* WHAT YOU HAVE TO DO
Filter the material below down to the lines containing the word "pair".

* WORKING DATA
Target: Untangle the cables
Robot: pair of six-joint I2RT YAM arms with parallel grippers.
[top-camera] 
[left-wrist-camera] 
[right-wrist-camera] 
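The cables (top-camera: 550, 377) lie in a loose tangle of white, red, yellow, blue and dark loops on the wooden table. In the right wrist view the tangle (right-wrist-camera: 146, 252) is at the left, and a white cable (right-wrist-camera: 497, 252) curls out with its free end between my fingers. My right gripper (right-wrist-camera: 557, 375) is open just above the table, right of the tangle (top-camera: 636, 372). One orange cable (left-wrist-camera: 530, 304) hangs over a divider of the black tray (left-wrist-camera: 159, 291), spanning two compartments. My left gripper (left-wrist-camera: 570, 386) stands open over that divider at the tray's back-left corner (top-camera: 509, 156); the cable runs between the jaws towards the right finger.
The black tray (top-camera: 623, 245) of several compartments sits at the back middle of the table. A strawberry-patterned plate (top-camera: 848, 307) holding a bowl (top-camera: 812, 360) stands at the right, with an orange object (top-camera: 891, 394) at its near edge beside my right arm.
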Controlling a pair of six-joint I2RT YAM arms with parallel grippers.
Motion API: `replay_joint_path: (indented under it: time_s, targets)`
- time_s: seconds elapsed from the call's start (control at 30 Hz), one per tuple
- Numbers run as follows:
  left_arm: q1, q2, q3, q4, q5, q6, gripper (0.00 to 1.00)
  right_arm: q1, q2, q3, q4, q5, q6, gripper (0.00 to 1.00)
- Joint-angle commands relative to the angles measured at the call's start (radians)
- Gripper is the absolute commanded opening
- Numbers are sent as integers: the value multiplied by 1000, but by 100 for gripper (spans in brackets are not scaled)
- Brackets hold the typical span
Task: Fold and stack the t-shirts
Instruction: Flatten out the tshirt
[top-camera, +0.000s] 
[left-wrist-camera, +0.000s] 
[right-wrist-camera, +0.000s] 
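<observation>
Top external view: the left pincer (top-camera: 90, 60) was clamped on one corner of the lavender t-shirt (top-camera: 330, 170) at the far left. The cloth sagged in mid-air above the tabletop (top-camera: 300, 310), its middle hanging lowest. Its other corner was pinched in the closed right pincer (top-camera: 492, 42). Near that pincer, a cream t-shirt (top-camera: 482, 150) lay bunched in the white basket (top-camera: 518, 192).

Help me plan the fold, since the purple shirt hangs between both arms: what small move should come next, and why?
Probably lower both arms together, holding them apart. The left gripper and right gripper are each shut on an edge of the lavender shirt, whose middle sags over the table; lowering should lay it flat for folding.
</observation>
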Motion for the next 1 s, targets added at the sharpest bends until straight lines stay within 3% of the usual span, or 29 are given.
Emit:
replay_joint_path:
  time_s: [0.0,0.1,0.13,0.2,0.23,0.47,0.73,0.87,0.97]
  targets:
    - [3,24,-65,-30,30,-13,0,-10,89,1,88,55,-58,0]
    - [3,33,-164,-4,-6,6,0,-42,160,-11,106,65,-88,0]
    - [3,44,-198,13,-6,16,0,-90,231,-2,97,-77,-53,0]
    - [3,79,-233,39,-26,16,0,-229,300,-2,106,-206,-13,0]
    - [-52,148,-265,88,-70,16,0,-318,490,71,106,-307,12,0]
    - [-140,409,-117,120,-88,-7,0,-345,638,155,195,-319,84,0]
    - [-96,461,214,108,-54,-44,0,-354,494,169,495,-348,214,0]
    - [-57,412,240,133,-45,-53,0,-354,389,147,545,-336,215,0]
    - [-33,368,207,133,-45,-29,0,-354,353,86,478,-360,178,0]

* EXPECTED ANSWER
Robot: pair of six-joint I2RT YAM arms with parallel grippers.
Controlling a pair of six-joint I2RT YAM arms with parallel grippers.

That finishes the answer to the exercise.